Mme Mathilde Paris (RN). L’Agence nationale de l’habitat accompagne les ménages dans la rénovation énergétique de leur logement, notamment grâce à MaPrimeRénov’. Quelle évaluation avez-vous faite de l’impact du resserrement de MaPrimeRénov’ aux rénovations globales sur le nombre de dossiers de demande et sur les montants consommés ? Pouvez-vous nous communiquer des chiffres précis à ce sujet ?

Pensez-vous que les évolutions récurrentes des règles du dispositif MaPrimeRénov’ risquent d’entraîner une incompréhension des ménages sur les travaux éligibles, ainsi que sur les aides dont ils peuvent bénéficier, et par conséquent freiner les incitations à la rénovation énergétique ? Il en est de même pour les retards de versement des aides, qui ont précipité certains ménages dans une situation très précaire.

Enfin, la rénovation énergétique a pour objectif de réduire la consommation énergétique des ménages.
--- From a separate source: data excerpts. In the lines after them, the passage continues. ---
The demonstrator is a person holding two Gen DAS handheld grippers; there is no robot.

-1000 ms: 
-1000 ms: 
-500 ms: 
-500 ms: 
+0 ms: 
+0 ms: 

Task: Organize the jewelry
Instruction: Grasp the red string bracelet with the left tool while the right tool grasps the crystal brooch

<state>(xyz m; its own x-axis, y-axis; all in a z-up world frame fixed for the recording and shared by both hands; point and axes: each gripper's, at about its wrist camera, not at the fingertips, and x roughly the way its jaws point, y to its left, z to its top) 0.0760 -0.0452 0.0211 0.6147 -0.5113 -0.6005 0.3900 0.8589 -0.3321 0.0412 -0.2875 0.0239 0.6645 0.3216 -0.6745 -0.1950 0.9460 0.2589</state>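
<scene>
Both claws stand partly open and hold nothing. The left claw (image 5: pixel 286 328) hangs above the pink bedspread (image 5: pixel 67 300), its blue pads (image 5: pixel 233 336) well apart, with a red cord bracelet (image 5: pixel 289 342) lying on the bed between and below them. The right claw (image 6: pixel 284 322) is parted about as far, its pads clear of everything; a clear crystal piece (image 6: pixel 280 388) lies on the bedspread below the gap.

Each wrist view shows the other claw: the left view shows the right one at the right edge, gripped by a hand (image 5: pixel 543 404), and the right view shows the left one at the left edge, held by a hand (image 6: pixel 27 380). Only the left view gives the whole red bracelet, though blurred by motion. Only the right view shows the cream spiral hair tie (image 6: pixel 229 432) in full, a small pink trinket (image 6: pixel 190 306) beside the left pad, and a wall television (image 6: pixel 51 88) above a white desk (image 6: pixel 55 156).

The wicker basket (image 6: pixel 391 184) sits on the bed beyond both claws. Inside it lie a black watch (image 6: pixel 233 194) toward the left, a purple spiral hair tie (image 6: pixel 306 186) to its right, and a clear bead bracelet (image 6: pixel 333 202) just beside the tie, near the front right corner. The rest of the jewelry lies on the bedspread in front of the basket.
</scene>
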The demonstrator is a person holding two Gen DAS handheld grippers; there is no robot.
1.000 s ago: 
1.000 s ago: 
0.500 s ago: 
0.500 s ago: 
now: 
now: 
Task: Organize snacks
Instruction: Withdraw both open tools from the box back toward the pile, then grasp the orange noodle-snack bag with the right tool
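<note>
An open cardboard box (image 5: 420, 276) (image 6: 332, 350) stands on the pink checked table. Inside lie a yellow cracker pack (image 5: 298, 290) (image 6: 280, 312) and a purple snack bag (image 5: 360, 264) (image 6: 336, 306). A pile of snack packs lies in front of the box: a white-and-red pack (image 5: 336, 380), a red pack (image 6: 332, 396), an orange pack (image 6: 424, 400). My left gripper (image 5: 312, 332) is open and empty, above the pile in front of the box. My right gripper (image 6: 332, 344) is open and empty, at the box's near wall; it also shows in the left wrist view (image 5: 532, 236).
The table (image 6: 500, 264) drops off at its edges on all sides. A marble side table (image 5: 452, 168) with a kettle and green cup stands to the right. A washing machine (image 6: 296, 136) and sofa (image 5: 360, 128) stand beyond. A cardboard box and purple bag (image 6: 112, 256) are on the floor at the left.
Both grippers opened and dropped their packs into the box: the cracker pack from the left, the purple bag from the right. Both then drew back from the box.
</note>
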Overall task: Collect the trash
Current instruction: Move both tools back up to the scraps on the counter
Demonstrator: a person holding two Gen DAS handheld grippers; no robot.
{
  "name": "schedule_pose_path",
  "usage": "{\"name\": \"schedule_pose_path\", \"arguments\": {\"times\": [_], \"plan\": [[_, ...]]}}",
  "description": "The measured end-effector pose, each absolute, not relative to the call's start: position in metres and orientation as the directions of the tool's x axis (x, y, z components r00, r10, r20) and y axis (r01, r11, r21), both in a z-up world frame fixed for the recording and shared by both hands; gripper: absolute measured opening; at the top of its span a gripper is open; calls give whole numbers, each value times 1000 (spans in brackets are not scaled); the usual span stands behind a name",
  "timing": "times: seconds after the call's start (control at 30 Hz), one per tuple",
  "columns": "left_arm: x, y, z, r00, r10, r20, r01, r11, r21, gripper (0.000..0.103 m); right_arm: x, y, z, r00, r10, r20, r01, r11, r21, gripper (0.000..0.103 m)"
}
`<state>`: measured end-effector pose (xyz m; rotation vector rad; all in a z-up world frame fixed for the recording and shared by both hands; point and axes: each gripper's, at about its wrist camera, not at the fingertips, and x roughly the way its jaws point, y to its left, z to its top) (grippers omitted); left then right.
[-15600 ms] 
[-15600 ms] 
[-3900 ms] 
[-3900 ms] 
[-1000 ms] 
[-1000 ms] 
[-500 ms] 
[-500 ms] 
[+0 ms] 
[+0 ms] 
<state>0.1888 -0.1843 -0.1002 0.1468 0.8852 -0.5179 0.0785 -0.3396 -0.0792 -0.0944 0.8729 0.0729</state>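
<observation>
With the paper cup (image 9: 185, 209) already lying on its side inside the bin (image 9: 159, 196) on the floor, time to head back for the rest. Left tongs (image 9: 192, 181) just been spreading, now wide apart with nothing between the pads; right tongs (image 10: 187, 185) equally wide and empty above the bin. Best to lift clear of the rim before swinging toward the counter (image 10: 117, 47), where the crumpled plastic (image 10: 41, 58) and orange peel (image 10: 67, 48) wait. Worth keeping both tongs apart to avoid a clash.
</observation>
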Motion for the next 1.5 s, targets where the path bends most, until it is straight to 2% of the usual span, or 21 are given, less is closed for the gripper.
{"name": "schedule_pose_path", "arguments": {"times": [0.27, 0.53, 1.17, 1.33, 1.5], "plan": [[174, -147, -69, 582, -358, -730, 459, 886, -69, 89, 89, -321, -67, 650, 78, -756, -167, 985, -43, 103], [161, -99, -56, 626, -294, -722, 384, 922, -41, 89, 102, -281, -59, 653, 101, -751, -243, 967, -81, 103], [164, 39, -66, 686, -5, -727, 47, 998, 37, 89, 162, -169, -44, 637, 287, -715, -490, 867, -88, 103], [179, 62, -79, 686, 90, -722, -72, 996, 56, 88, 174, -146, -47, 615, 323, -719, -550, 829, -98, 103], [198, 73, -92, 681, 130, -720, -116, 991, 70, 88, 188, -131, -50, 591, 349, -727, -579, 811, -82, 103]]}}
Quelle est votre évaluation a posteriori des économies d’énergie réellement dégagées ?

M. Thierry Repentin. Nous avons bien conscience que l’Anah ne peut être la seule responsable du succès ou de l’échec des politiques de rénovation. L’Anah est l’établissement public au service d’une volonté politique décidée par le Gouvernement et le Parlement. L’Agence est le bras armé de cette politique, qui implique de réunir autour de la table un ensemble de partenaires : non seulement l’Anah, mais aussi les collectivités territoriales.

Je tiens ici à réaffirmer l’importance de l’implication des collectivités territoriales dans la mise en place de cette politique publique, dans sa diffusion et dans les actions de pédagogie sur le terrain.

C’est le déploiement croissant des espaces conseils France Rénov’ qui garantit la proximité et le dialogue avec nos concitoyens. L’Anah seule, malgré l’intensification des campagnes de communication ces dernières années, ne pourra pas assurer seule le succès de la politique de rénovation.

80 % des logements qu’habiteront nos concitoyens en 2050 sont déjà construits. Il faut donc concentrer les efforts en matière de décarbonation sur les logements existants.

Comme tout opérateur, l’Anah est aussi tributaire de la réalité économique du pays et de l’environnement. La crise du logement touche tous les segments du marché, y compris celui de la rénovation. De fait, l’inflation a entraîné un renchérissement des coûts de la rénovation, incitant ainsi une partie des ménages à renoncer à certains de leurs projets.

Il va de soi que les taux d’intérêt s’imposent aux projets soutenus par l’Anah, à telle enseigne que certains compatriotes annulent parfois leur demande, faute d’accord de leur banque sur un plan de financement.

Nous ne sommes pas en mesure de vous apporter une réponse sur la mise en place d’une filière pompe à chaleur industrielle à l’échelle de la France. Cette question intéresse davantage les ministres de l’industrie et du développement durable.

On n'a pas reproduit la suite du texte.